• [YOUR OBJECTIVE]
The answer must consist of every line below that contains the word "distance".

Source data:
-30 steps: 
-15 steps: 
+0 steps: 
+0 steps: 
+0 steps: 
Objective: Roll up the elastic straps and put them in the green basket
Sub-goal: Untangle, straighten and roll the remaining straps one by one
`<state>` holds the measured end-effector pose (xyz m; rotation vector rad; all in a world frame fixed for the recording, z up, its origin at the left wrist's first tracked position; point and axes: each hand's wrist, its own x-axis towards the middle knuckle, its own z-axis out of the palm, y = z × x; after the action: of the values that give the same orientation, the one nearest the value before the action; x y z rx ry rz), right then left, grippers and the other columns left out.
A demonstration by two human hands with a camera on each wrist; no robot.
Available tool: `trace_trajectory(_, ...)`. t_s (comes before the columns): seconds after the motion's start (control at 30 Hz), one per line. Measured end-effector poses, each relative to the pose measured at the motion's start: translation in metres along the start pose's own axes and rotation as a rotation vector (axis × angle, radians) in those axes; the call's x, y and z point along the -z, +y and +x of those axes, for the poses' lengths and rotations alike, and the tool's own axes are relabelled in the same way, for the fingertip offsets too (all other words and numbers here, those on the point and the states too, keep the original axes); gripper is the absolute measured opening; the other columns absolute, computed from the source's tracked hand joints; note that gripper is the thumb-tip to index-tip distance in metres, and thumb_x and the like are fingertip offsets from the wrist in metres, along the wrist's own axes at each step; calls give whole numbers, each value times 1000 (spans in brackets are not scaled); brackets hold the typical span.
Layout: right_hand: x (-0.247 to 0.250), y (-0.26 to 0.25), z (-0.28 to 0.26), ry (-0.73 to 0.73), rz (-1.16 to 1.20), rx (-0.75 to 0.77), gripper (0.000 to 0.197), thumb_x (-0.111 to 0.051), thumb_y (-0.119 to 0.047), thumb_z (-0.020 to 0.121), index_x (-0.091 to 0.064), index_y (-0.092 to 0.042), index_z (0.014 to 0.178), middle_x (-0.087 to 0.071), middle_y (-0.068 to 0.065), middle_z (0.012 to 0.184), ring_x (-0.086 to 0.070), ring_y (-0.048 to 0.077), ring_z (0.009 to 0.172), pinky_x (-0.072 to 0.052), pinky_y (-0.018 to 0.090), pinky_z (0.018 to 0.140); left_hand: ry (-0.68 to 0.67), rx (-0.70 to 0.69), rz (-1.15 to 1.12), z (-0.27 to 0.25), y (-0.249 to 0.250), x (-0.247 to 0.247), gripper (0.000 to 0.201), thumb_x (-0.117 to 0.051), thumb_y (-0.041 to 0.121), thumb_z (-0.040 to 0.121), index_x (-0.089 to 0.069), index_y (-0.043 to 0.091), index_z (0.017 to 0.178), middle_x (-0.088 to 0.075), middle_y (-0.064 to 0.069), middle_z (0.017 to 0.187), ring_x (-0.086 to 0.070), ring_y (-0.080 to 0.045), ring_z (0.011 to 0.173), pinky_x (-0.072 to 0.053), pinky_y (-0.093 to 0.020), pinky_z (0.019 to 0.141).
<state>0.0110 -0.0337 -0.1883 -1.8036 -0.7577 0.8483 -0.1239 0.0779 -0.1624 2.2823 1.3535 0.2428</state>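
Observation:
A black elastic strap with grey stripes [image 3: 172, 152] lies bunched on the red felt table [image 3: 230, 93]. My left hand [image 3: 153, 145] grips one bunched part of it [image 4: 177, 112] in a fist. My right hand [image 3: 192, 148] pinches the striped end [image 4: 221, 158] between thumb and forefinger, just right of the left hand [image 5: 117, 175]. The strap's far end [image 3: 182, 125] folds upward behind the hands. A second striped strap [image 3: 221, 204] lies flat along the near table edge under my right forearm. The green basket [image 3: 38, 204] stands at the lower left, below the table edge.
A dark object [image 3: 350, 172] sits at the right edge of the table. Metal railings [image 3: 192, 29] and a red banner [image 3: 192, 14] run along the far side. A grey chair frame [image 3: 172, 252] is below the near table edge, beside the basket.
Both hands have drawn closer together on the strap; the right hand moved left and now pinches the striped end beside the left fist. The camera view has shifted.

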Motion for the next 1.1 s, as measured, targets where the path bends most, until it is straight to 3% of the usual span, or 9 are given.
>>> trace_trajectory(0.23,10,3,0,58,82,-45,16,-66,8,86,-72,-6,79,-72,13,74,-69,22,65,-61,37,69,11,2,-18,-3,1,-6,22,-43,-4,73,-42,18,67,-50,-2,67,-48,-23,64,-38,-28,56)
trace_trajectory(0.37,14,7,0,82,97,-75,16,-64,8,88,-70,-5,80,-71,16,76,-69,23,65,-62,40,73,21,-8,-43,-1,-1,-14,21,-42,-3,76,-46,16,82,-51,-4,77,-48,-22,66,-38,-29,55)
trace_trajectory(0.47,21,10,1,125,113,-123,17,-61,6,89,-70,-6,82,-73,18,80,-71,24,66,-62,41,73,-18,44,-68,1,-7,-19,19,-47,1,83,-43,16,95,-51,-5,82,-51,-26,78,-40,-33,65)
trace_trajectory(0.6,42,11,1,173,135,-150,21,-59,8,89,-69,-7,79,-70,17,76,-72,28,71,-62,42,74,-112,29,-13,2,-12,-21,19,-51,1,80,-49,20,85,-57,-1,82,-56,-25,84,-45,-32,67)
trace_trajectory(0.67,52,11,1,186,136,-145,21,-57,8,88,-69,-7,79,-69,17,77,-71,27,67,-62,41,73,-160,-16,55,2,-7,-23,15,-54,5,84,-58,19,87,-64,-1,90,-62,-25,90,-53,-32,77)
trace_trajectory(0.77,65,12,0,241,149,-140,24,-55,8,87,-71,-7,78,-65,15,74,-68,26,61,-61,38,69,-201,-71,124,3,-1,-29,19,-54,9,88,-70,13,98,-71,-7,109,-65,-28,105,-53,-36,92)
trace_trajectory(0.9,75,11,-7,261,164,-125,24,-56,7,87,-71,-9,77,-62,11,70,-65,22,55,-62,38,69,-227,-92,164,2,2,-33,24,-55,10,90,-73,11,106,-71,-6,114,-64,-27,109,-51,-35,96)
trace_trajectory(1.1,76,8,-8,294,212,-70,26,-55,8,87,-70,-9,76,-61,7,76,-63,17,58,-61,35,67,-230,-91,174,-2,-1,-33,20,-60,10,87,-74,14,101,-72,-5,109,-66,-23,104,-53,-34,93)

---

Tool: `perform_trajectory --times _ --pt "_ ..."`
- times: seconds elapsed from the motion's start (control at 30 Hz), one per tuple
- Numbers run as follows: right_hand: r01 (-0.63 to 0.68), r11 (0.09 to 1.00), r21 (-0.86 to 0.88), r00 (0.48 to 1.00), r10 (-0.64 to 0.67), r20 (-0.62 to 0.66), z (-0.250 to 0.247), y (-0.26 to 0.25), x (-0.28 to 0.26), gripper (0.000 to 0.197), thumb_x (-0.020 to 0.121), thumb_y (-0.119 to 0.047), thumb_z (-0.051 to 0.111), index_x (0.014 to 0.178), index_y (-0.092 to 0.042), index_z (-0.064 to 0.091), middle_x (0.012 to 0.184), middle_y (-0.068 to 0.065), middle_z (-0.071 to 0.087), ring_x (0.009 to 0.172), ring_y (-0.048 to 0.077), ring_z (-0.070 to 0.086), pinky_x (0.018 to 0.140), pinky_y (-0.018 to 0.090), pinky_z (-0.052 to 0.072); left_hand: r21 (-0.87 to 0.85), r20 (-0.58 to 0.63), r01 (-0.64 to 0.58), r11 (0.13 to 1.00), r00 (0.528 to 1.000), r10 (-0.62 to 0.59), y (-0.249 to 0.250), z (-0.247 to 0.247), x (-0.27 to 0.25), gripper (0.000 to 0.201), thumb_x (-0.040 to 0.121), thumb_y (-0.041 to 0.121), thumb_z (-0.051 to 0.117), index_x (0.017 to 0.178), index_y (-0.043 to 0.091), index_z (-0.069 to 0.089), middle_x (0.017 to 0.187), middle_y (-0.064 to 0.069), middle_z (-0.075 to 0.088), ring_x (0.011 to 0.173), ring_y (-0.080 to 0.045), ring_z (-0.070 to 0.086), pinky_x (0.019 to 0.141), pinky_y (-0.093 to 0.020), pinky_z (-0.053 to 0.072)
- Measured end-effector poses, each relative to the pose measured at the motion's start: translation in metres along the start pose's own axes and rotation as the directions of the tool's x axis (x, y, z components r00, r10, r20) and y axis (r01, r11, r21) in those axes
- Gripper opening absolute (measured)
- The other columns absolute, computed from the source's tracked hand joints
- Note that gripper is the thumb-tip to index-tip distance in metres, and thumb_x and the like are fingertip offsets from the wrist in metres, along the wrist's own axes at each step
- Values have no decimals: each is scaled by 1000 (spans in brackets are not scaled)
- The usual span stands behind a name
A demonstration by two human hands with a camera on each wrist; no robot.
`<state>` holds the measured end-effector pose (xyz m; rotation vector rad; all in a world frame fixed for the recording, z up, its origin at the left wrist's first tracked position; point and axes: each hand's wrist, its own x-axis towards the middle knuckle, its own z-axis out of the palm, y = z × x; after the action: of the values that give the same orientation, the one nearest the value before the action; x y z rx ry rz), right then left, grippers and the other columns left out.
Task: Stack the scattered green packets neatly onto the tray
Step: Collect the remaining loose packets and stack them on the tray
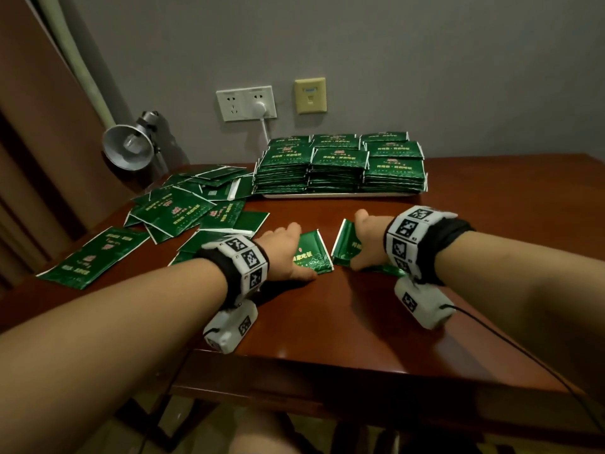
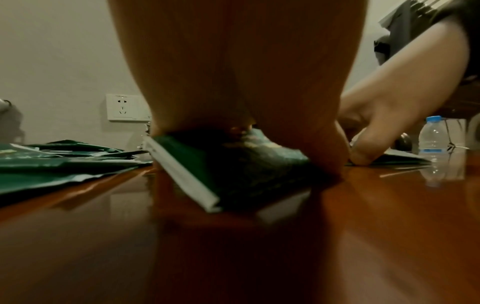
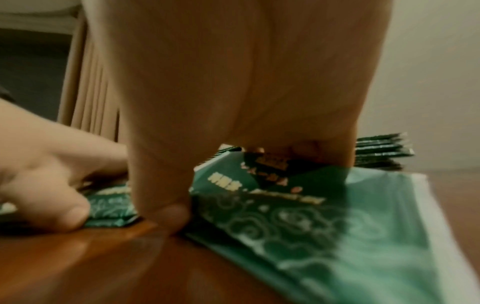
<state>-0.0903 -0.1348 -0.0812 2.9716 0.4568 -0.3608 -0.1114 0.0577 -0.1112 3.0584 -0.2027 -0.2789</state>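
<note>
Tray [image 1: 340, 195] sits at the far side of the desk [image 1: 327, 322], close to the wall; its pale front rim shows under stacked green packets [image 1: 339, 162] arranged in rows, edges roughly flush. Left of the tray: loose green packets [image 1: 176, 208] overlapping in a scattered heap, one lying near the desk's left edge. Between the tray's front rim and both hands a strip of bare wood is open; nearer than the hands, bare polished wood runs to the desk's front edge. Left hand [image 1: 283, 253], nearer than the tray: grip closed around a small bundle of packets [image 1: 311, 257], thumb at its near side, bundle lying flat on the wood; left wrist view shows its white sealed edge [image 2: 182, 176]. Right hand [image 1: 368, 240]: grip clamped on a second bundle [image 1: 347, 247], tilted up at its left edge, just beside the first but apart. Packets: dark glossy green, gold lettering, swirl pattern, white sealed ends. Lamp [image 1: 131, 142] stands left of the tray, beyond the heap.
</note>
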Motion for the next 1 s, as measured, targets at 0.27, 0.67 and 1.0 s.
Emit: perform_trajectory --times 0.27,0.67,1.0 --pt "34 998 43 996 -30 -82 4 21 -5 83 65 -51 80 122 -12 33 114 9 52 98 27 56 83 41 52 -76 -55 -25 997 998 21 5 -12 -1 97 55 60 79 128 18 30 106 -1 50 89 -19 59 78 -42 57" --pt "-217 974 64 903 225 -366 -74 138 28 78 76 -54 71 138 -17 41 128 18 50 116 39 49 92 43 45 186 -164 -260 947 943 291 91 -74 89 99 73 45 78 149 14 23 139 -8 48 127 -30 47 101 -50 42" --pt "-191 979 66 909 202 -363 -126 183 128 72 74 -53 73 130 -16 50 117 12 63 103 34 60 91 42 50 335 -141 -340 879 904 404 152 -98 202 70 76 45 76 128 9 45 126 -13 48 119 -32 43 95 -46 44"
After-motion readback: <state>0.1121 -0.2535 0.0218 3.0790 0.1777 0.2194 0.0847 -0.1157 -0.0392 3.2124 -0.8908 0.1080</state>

• [EXERCISE OUTPUT]
Available tool: `trace_trajectory(_, ...)`. t_s (comes before the columns): seconds after the motion's start (control at 30 Hz), one per line. Measured end-effector poses, each relative to the pose measured at the motion's start: translation in metres along the start pose's own axes and rotation as a rotation vector (axis × angle, radians) in those axes; the call's x, y and z point along the -z, +y and +x of those axes, for the poses' lengths and rotations alike, and the tool's own axes are relabelled in the same way, for the fingertip offsets too (all other words and numbers here, those on the point and the states too, keep the original axes); gripper is the absolute measured opening; the other columns absolute, computed from the source's tracked hand joints; note that gripper is the thumb-tip to index-tip distance in metres, and thumb_x and the like are fingertip offsets from the wrist in metres, along the wrist's own axes at each step; calls give whole numbers, each value times 1000 (spans in brackets are not scaled); brackets hold the typical span.
- Note that gripper is the thumb-tip to index-tip distance in metres, and thumb_x and the like are fingertip offsets from the wrist in metres, along the wrist's own axes at each step

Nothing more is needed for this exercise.